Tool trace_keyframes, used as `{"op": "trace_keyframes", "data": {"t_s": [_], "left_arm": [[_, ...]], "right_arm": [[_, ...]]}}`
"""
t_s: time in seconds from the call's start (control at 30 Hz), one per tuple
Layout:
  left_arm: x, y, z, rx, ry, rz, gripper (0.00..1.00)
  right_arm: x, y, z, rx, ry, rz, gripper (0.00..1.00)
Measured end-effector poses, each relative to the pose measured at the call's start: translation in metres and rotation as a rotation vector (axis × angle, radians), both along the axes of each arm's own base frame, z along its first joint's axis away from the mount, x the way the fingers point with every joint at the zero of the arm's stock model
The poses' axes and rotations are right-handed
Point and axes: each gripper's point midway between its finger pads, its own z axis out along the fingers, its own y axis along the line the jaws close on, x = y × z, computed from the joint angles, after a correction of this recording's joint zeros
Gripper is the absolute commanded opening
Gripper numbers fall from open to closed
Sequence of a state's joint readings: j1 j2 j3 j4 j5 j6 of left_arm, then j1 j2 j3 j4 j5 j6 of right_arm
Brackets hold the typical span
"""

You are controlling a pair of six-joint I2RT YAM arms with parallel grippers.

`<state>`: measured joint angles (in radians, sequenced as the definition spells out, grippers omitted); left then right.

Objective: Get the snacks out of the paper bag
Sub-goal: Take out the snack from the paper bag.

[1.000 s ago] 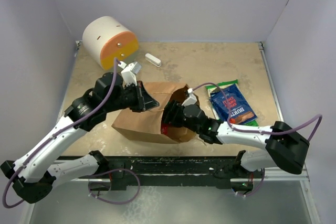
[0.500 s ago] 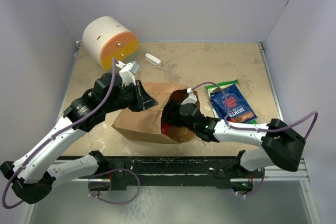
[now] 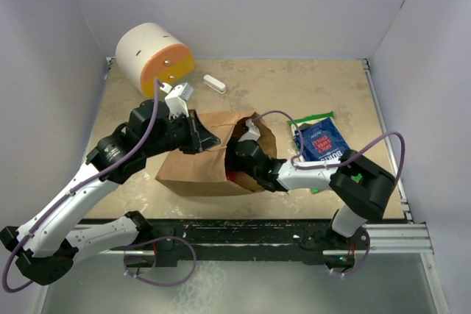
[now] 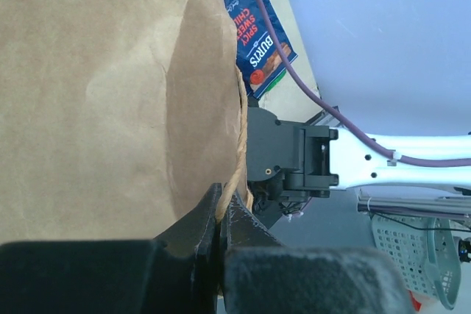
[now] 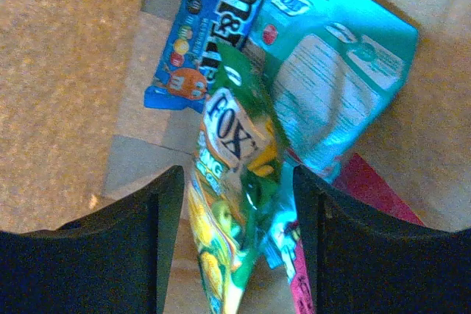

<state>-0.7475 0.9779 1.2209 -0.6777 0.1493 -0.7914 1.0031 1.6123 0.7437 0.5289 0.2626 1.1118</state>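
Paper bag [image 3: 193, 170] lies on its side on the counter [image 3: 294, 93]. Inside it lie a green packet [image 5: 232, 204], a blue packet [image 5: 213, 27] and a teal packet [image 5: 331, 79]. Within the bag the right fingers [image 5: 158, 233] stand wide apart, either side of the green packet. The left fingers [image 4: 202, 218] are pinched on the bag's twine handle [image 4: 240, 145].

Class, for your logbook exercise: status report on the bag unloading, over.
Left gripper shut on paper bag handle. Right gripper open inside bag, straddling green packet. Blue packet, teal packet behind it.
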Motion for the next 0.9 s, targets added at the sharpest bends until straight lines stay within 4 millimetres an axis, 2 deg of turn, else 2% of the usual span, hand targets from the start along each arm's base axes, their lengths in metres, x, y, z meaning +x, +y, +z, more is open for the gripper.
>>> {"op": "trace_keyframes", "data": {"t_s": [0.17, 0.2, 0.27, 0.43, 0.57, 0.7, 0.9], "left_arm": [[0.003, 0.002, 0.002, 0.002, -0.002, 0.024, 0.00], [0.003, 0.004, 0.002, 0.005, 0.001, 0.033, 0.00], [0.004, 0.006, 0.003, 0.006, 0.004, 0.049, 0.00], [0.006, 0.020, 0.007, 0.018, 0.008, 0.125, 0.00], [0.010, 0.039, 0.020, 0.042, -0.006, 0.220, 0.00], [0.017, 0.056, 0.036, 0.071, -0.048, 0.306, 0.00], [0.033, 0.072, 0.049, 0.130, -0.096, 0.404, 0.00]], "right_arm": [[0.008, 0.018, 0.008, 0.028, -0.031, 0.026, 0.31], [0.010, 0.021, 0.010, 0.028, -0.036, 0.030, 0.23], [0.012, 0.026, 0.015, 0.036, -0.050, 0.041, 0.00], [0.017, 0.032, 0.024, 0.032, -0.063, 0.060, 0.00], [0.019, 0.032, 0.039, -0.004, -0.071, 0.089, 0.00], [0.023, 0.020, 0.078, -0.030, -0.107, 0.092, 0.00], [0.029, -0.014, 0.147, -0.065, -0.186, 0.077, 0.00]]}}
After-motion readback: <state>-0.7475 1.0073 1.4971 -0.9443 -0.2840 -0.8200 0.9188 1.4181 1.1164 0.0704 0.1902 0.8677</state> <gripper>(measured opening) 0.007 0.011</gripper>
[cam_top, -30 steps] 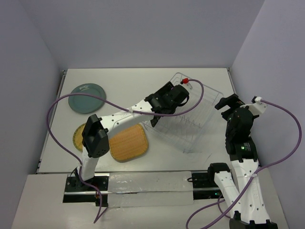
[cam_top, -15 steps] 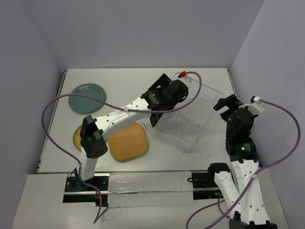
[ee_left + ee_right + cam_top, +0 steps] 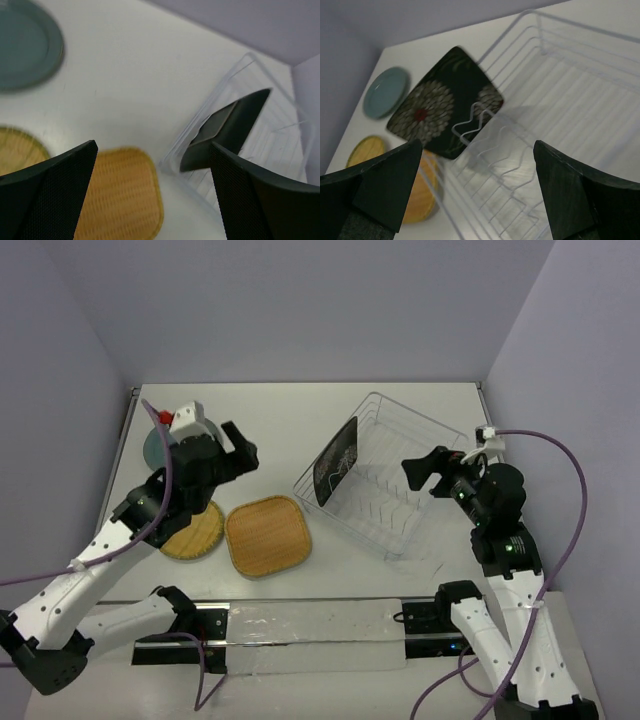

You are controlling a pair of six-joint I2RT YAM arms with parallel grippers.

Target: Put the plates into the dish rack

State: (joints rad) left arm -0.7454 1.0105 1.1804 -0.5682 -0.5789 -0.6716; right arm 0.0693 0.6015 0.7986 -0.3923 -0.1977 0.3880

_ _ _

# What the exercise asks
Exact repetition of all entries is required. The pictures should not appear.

# Finished exercise
Tool trace_keyframes, used as `{"op": "trace_keyframes", "data": {"t_s": [_], "left_arm": [[_, ...]], "right_arm": [[_, ...]]}}`
"""
t_s: time in seconds from the call's start (control at 30 Hz), one per tuple
Layout:
  left_arm: x, y, z, rx, ry, rz, gripper (0.00..1.00)
  right_arm: x, y, z, rx, ry, rz, gripper (0.00..1.00)
Measured end-effector poses, each relative to the pose measured at the call's start: translation in metres and rotation as a rotation vector (axis × angle, radians), both along the axes of each arm's own base frame, z along its first joint's axis away from the mount, x the way the fingers point with every joint at the zero of the arm's stock model
The poses' axes and rotations are right-handed
Point and axes: each gripper's point midway between its finger pads, its own z axis out along the fingers, its own y axis along the line the jaws close on, x = y × z, computed from the joint angles, after a correction of this recording's joint zeros
Gripper is the absolute commanded opening
Gripper numbers fall from open to closed
Sequence of a state's joint readings: j1 j2 j3 j4 j5 j6 of left_arm, then j1 j2 j3 j4 j5 j6 of right_arm
Brackets hold the typical span
"""

You are controlling a pair of six-joint I2RT YAM arms with parallel grippers.

`<state>`: measured joint angles (in radians, sequenced as the definition spells out, grippers omitted); left then right.

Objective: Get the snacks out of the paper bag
Sub-goal: Take out the snack from the paper bag.

[1.000 s ago] 
[0.500 s ago] 
[now] 
[now] 
[now] 

<state>-0.7475 0.9779 1.2209 -0.6777 0.1493 -0.7914 1.0031 1.6123 0.7437 0.5289 0.2626 1.1118</state>
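Paper bag [image 3: 193, 170] lies on its side on the counter [image 3: 294, 93]. Inside it lie a green packet [image 5: 232, 204], a blue packet [image 5: 213, 27] and a teal packet [image 5: 331, 79]. Within the bag the right fingers [image 5: 158, 233] stand wide apart, either side of the green packet. The left fingers [image 4: 202, 218] are pinched on the bag's twine handle [image 4: 240, 145].

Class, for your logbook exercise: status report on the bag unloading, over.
Left gripper shut on paper bag handle. Right gripper open inside bag, straddling green packet. Blue packet, teal packet behind it.
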Motion for the next 0.9 s, targets added at the sharpest bends until straight lines stay within 4 millimetres an axis, 2 deg of turn, else 2% of the usual span, hand targets from the start along each arm's base axes, their lengths in metres, x, y, z meaning +x, +y, +z, more is open for the gripper.
>>> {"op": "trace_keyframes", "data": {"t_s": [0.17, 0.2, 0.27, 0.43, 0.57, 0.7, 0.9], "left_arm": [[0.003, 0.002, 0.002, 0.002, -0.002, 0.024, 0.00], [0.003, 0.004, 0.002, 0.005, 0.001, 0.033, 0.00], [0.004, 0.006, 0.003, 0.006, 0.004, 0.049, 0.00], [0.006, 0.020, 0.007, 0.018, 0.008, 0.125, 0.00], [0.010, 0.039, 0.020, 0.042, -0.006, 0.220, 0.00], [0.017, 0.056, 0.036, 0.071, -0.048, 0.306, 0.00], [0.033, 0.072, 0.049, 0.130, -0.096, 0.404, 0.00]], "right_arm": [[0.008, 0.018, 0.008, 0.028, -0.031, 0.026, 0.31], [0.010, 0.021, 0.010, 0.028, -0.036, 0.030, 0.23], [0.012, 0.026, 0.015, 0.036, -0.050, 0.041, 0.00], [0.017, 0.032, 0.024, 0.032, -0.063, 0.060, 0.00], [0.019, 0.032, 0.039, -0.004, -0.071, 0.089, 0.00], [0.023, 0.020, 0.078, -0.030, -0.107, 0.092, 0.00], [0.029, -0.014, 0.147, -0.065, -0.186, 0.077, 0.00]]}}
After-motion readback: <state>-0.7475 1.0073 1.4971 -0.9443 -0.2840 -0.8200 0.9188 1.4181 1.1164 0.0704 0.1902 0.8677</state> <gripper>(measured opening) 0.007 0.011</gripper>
[cam_top, -30 steps] 
[cam_top, -15 steps] 
[ee_left + ee_right + cam_top, +0 steps] 

You are controlling a pair of six-joint I2RT YAM arms with parallel grippers.

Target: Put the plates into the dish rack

State: (joints rad) left arm -0.7454 1.0105 1.1804 -0.5682 -0.5789 -0.6716; right arm 0.0693 0.6015 0.7986 -0.3923 -0.1977 0.3880

That completes the output.